La herida estaba abierta
y supuraba. A borbollones (que palabra más hermosa, que bien que la utilices),
el pus líquido, inflamable y pestilente formaba una fuente, alta y ostentosa de
muerte. Nosotros, minúsculos, pusilánimes y codiciosos, como enjambre
enloquecido nos arremolinamos embelesados por los gases tóxicos, alucinógenos.
La fiesta de la impertinencia.
Foto: Beto Allec
El azar, oportuno, nos
dejó un registro videográfico del inicio del infierno. La cámara (el móvil,
querrás decir), avanza atolondrado entre los autos. ¿Alguien pudo adivinar el
pandemónium? ¿Qué de extraño tuvo ese instante para voltear la mirada? De
pronto, lo que pronto sucedía. A lo lejos, donde minutos antes la luz de la
tarde permitía precisar el horizonte inmediato, una pequeña luz comenzó a
levantarse, fúrica, intolerante. En un segundo se volvió una bola de fuego que
aspiraba al infinito. Las volutas enardecidas crecieron como la espuma, una
espuma roja, incandescente. Tras el rugido del fuego, los gritos. A los lejos
se adivinaron pequeñas antorchas que se movían a ras de suelo. Éramos nosotros,
envueltos en llamas, corriendo, tratando de escapar del destino urdido por
nuestras propias manos.
Tras el primer rugido de
la bestia de fuego, nuestros gritos. Los lamentos y la desesperación de sentir
la carne ajada por el fuego. La respiración llena de miedo, la bocanada de aire
limpio que no llega. Nuestras ropas se iban consumiente mientras nuestros pasos
libraban el sinuoso alfalfar. Gritos y más gritos. Llanto. Lamentos por
doquier. Mujeres, hombres y niños consumiéndose por la codicia y la ignorancia.
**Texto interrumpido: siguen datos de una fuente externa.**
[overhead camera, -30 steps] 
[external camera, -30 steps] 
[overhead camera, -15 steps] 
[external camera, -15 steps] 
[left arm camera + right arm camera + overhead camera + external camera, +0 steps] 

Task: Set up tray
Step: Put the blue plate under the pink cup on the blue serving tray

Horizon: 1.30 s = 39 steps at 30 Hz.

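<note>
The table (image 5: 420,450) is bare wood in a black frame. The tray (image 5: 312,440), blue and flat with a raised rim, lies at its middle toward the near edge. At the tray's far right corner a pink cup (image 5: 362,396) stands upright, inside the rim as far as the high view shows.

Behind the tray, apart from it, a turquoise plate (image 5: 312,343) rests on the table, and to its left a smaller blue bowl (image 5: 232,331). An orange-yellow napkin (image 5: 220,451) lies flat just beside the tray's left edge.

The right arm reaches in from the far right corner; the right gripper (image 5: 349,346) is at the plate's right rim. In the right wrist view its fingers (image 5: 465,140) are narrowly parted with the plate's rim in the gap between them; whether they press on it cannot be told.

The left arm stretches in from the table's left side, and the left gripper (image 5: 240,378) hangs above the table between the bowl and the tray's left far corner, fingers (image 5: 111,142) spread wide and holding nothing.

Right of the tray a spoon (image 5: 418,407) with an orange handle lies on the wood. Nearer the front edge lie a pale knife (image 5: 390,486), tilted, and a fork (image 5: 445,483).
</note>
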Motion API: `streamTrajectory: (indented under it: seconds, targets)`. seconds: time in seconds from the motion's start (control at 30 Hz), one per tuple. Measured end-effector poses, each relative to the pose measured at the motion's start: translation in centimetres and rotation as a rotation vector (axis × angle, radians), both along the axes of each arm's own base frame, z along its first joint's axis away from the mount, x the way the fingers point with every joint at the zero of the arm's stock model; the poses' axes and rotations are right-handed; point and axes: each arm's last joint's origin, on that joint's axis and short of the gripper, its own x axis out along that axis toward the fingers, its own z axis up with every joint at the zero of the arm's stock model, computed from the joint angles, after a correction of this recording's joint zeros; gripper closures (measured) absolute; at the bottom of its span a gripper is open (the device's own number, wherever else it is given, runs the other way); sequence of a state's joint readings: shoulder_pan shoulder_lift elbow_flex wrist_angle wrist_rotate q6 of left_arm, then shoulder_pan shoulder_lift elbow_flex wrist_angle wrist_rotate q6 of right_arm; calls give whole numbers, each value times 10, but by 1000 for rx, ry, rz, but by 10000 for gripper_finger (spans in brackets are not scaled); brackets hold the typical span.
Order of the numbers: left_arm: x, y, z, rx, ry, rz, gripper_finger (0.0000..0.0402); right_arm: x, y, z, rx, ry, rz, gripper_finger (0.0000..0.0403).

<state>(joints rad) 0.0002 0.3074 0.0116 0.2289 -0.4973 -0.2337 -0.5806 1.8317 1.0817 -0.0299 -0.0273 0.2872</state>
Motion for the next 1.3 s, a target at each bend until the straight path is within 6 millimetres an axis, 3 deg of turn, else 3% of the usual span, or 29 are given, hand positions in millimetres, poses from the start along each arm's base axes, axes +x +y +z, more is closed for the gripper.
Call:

Eso somos, la consumación de lo que anhelamos. “¡Ruédate, ruédate!” La tierra y
el polvo del que renegamos podía ser nuestro alivio. La tierra que nuestros
padres nos enseñaron a cultivar podía apagarnos. “¡No! ¡Échame agua! Me voy a
morir, échame agua.” Las lumbreras se alejaban del huracán de fuego, presurosas
caían y, con suerte, las envolvía una leve humareda, el escalofrió que provoca
el olor a carne quemada. Carne viva, quemada. Latidos desbocados, que se
acallan.
La cámara del móvil,
estoica. Los ojos que son los primeros en posarse en esa pantalla no dan
crédito a lo que miran. Se vuelven un recuerdo que se repetirá una y otra vez
hasta el cansancio, hasta que todos en el mundo se vuelvan testigos de lo
ocurrido. Se volverán las imágenes que nos persigan durante los próximos días,
recordándonos la insipiencia de nuestra valentía. La noche se ha vuelto
dantesca. La fiesta ha terminado. La celebración se ha apagado cuando la
realidad se ha encendido. Las risas vueltas llanto, mucho peor, vueltas
silencio.
Los cuerpos crujen, la
vida se escapa, también a borbotones. Aquellos que se quedaron a pacer en el
corazón del infierno se volverán humo. De algunos quedará un trozo, varios
trozos, como piezas que no encajan en la memoria de lo que fuimos. Ennegrecidos
retazos, carbón que antes fue diamante de anhelos. Leños de una fogata que los
llevó al rojo vivo, al rojo muerto. Fogata que los arrebató de los afectos y
del destino de los que miramos, desde lejos, la hoguera donde nos fragmentamos.
Ya nunca seremos los
mismos. Seremos muchos aun siendo nosotros. Creyendo ser nosotros, seremos los
que se consumieron, los que arrastraron su ardor por la tierra barbechada, los
que deambulan buscando un indicio que de vuelco a lo inexorable, a lo que ya no
ocurrirá. Seremos lo que nos dejó el fuego.